There may well be cases where justice demands that no effective punishment be inflicted, even though a law has been broken. Where some form of penalty is mandated, justice can sometimes be done by imposing a nominal penalty so as to satisfy the letter of the law without flouting its intent. Instances where nominal penalties were imposed, although upset for other reasons, are Hatcher v O'Sullivan [1949] SASR 240 and Morris v Roufos (1975) 11 SASR 3 where nominal penalties of a few hours' disqualification were set aside in the absence of special circumstances in relation to the offence and Harriss v Walker, a decision of mine, A56/1996 where imprisonment to the rising of the court as an alternative to a minimum fine under s17(5) was set aside as manifestly inadequate in the circumstances of the case. I have no doubt that nominal penalties would not have been inappropriate in the circumstances of the three cases I have mentioned where no lesser fine or lesser period of disqualification was imposed, but rather no fine or a disqualification at all was imposed. If the failure to impose a nominal penalty in circumstances such as these offends the Act, s17(5), it is hard to imagine that an appellate court exercising the powers of review given by the Justices Act 1959, s110(2)(ab) or s123(3) would not consider that no substantial miscarriage of justice had occurred even though the matter raised by the motion might be decided in favour of the applicant thereto.

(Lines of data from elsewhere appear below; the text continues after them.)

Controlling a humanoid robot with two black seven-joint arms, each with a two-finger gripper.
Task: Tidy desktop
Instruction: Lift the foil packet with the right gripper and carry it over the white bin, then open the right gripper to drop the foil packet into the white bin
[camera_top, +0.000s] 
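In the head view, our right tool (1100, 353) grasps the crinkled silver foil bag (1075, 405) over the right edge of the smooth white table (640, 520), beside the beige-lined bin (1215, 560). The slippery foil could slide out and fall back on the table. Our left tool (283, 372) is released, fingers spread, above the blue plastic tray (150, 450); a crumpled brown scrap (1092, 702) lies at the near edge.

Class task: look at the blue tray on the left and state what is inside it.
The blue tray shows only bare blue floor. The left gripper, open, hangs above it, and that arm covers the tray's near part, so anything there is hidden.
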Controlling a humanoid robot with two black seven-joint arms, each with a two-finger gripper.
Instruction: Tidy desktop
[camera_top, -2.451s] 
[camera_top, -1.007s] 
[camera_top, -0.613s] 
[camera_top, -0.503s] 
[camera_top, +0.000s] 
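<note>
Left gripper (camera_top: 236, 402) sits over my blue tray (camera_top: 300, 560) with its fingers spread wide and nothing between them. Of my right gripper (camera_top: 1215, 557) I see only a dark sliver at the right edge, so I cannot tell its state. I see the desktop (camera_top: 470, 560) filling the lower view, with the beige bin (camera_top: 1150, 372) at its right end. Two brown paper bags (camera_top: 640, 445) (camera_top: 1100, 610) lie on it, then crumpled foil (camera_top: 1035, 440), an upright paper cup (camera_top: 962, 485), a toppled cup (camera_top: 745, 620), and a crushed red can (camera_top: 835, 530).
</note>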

In Davies v Deverell (1992) 1 Tas R 214, Zeeman J set aside an order suspending, on the basis of hardship, the payment of the minimum fine required to be paid under s17(3), there being no application under s17(5). At 220 he said:
"Parliament has provided for minimum penalties and provided for the circumstances where penalties of lesser severity than the minimum penalties may be imposed. The suspension of payment of part of the minimum fine merely because to require payment is seen as being unduly harsh is an impermissible way of circumventing the plainly expressed intention of the legislature."
With respect, in my view, s17(5) still requires the court, even in the very special circumstances alluded to above, to impose some fine and some disqualification albeit only nominal. The device of adjourning the proceedings on conditions pursuant to the Sentencing Act, s7(5), was not within the authority given by the Act, s17(5), and was an impermissible way of circumventing the plainly expressed intention of Parliament.
Ground 4 claims that the sentence was manifestly inadequate in all the circumstances of the case. I have already found it inadequate by reason of the failure to impose the minimum fine, but in any event I am of the view that for an offence of this gravity in respect of which no mitigating circumstances were advanced, the adjournment of the proceedings for 12 months on conditions equivalent to the grant of a restricted licence which the learned magistrate was prohibited from granting, was manifestly inadequate. She recognised in the course of her reasons for decision that a deterrent sentence was necessary and that the imposition of a very short period of disqualification would not achieve that objective. This was not a case like the medical emergency cases where a nominal or even short period of total disqualification was appropriate. Though special circumstances had properly been found to exist for alleviating the full consequences of a conviction under the Act, s6, the restrictions placed upon the respondent's ability to drive are not particularly onerous and would have very little general deterrent effect. No doubt it was the intention of Parliament to give weight to the aspect of deterrence when it denied certain offenders, including the respondent, the opportunity to procure a restricted licence.
The appeal succeeds and the orders of the learned magistrate are quashed.